Dla jej wnuka Jorgusia w
ogrodzie zbudowano cały Wonderland, prawie taki jak pod Toronto, ze skałami,
zjeżdżalniami, małym diabelskim młynem, przeplotnią, huśtawkami i edukacyjnymi
dużymi liczydłami. Nim przejdzie na komputer, do dziesięciu musi umieć
liczyć. Oczywiście, na honorowym miejscu zainstalowano kosz, bo trenowanie
rzutów piłką było wciąż jego pasją. Tak jak dawniej klepał w nią non stop
i próbował umieścić ją w koszu. Stach, który chciał go zaprawić do konnej
jazdy, kupił mu białego kuca z małym siodełkiem i strzemionami i na tym
kucu śląski byczek często jeździł.
Jako bona ciotka Zocha nie
miała z nim większych kłopotów, ale niańkowała mu z przesadną ostentacją.
Wciąż mówiła: "Pan widział, jaki on jest niusiaciek słodziaciek?! - pieściła
się jak dziecko. - Uch ty mój śląski byczku. Babcia Zocha cię kiedyś zje,
słodzizno, i te twoje cudne ociaćki słodziaćki!" - cmokała go w oczy, które
Jorguś mrużył obronnie.
W przeciwieństwie do pani
Wili ciotka Zocha czuła się w Richmond jak u siebie w domu. Sprawiała wrażenie,
jakby nigdy w Rudzie Hebździe nie mieszkała. Dla ogrodnika Silvestro była
grzeczna, lecz wyniosła. Dawała mu do zrozumienia, kim jest. Nie wiem,
skąd wzięła te pańskie maniery, pewnie z telewizyjnych seriali typu Pogoda
dla bogacry. W każdym razie ogrodnika Silvestro miała za hetkę-pętelkę.

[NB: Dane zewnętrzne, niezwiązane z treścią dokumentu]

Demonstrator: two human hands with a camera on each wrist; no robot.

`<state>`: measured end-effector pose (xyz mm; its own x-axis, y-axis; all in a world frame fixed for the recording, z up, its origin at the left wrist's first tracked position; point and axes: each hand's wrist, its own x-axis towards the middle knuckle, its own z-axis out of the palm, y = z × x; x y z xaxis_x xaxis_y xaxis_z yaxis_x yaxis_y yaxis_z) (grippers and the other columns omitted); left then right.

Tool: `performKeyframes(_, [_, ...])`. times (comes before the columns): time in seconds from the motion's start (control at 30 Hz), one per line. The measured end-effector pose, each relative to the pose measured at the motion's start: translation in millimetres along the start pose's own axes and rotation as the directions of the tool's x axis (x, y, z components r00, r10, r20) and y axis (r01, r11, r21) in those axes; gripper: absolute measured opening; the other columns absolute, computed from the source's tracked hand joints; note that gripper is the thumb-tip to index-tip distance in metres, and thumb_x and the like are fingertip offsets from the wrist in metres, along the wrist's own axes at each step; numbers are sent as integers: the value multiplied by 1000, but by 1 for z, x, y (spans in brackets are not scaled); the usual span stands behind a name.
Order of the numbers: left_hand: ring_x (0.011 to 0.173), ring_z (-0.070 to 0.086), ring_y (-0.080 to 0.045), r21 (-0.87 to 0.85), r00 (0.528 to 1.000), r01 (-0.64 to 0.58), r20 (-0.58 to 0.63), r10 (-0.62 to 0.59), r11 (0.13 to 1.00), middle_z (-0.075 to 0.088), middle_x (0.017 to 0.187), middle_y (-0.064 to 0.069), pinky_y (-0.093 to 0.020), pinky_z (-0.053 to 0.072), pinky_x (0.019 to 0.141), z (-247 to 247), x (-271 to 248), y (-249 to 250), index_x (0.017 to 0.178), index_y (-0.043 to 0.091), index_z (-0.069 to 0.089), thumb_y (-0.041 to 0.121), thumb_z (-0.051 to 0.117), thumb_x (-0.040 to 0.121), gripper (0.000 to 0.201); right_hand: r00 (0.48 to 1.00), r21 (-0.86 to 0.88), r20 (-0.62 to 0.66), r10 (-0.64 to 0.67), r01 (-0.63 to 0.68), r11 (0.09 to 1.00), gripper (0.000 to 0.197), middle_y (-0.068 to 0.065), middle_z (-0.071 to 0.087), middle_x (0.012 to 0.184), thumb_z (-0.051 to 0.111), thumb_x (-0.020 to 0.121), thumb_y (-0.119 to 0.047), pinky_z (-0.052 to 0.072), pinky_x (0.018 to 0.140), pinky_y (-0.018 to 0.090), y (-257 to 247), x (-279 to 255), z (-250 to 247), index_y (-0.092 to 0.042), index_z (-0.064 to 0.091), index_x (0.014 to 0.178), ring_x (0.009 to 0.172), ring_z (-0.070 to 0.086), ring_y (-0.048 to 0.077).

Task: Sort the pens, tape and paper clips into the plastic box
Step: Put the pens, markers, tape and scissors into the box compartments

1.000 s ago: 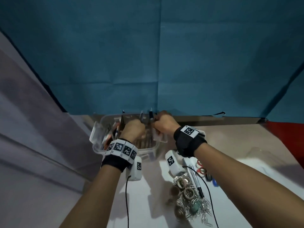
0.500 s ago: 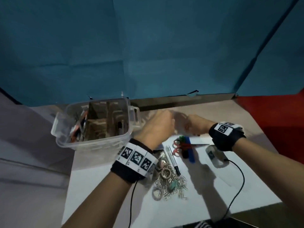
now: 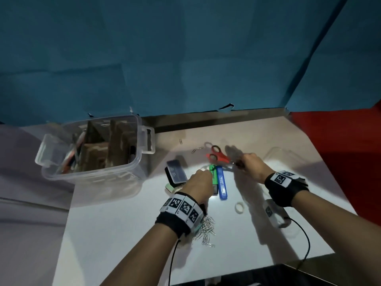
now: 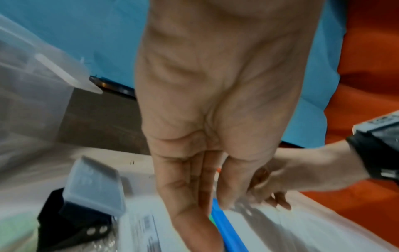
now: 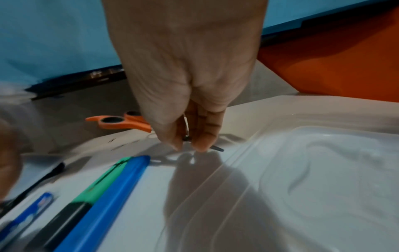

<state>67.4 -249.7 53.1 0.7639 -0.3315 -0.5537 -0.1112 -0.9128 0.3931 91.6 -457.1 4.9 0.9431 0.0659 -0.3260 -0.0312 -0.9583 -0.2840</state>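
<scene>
The clear plastic box (image 3: 132, 168) stands at the back left, with pens in its left compartment and cardboard dividers. My left hand (image 3: 203, 178) reaches down with straight fingers (image 4: 185, 196) onto the green highlighter (image 3: 213, 174), which lies against the blue highlighter (image 3: 222, 184). My right hand (image 3: 239, 163) is further right, beside the red scissors (image 3: 219, 155). It pinches a thin pen (image 5: 187, 131) with a metal clip and a dark tip just above the table. Paper clips (image 3: 207, 228) lie heaped under my left wrist. A white tape ring (image 3: 239, 207) sits near my right wrist.
A black case with a clear lid (image 3: 176, 172) and a pale green eraser (image 3: 170, 187) lie left of my left hand. The box's clear lid (image 5: 323, 153) rests on the table at the right. Loose clips (image 3: 196, 150) lie behind the scissors. Blue cloth backs the table.
Both hands have left the box and moved right to the items on the table. The right hand now pinches a pen. The view has swung right and down.
</scene>
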Motion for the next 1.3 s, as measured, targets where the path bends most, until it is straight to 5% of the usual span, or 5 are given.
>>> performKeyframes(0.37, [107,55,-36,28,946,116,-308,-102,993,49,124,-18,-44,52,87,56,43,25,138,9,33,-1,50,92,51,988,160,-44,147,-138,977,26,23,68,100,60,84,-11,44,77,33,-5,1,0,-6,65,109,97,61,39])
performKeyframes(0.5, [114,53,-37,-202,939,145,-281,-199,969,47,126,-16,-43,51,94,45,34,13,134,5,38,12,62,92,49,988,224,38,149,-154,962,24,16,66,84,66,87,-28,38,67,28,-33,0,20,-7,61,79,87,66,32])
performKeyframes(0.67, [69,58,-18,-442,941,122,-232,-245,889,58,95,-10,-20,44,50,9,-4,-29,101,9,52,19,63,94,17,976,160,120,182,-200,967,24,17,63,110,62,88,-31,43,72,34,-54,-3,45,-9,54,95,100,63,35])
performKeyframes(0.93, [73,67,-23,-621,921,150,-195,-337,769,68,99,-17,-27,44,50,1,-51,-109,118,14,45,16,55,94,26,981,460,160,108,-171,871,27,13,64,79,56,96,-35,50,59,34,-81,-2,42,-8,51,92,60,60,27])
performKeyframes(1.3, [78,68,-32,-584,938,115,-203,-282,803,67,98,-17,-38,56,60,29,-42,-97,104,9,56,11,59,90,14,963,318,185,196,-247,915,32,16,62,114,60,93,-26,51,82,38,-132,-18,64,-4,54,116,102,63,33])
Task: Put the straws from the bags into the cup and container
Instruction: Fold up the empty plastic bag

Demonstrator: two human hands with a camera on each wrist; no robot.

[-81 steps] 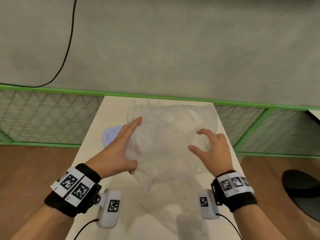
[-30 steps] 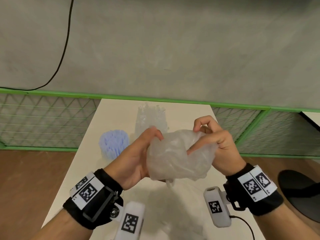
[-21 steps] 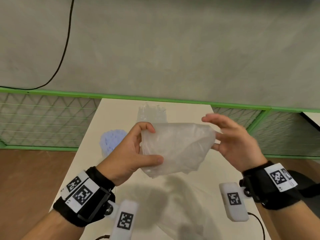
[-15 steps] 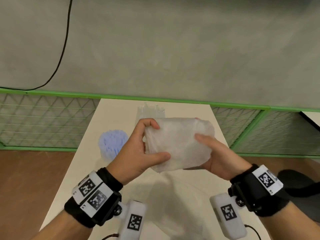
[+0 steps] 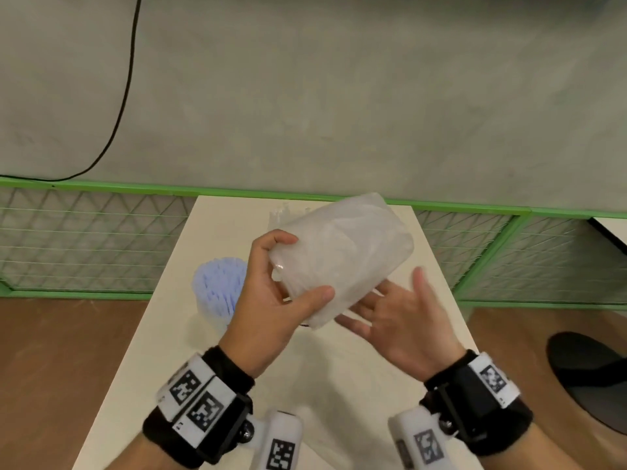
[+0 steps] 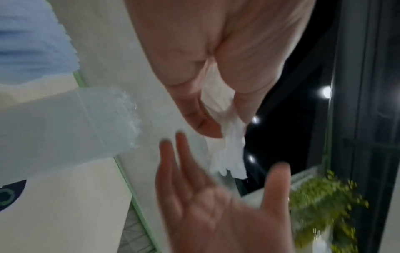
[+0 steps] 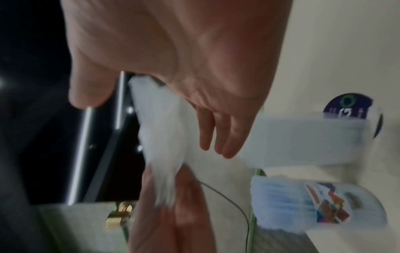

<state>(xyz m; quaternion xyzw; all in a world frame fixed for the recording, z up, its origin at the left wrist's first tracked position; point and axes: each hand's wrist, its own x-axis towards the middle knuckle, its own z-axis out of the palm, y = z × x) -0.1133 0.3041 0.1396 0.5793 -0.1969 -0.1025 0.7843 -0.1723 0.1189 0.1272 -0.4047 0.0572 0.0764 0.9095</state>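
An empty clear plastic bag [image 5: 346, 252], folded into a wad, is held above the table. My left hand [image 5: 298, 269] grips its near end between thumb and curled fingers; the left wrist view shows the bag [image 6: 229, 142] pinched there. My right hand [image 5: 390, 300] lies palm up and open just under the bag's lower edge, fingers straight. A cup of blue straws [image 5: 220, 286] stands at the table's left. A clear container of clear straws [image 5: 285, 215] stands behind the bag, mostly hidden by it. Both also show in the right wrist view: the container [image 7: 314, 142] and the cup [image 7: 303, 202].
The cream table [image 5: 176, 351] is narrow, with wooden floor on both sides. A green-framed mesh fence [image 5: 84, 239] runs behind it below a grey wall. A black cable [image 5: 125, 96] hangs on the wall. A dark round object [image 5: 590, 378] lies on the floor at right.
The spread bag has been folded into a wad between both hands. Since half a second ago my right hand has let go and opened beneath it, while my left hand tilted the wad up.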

Traktowała go na zasadzie podaj, przynieś, pozamiataj. Będąc ubogą rezydentką,
zachowywała się jak dziedziczka. Oprowadzała mnie po dobrach Stacha i Maliny
jak po swoich: "To mamy zamiar z Malinią zmienić - mówiła - bo według
mnie, panie redaktorze, to są fintifluszki i do niczego nie służą. Wywalimy
je w diabły i już. Każę to jutro Silvestro usunąć i będzie spokój święty
anielski"...
Malina przy niej była szczytem
skromności. Zdumiewające było, że ta zmiana w ciotce nastąpiła w ciągu
miesiąca po jej przyjeździe z Polski. Do dobrego człowiek się szybko przyzwyczaja.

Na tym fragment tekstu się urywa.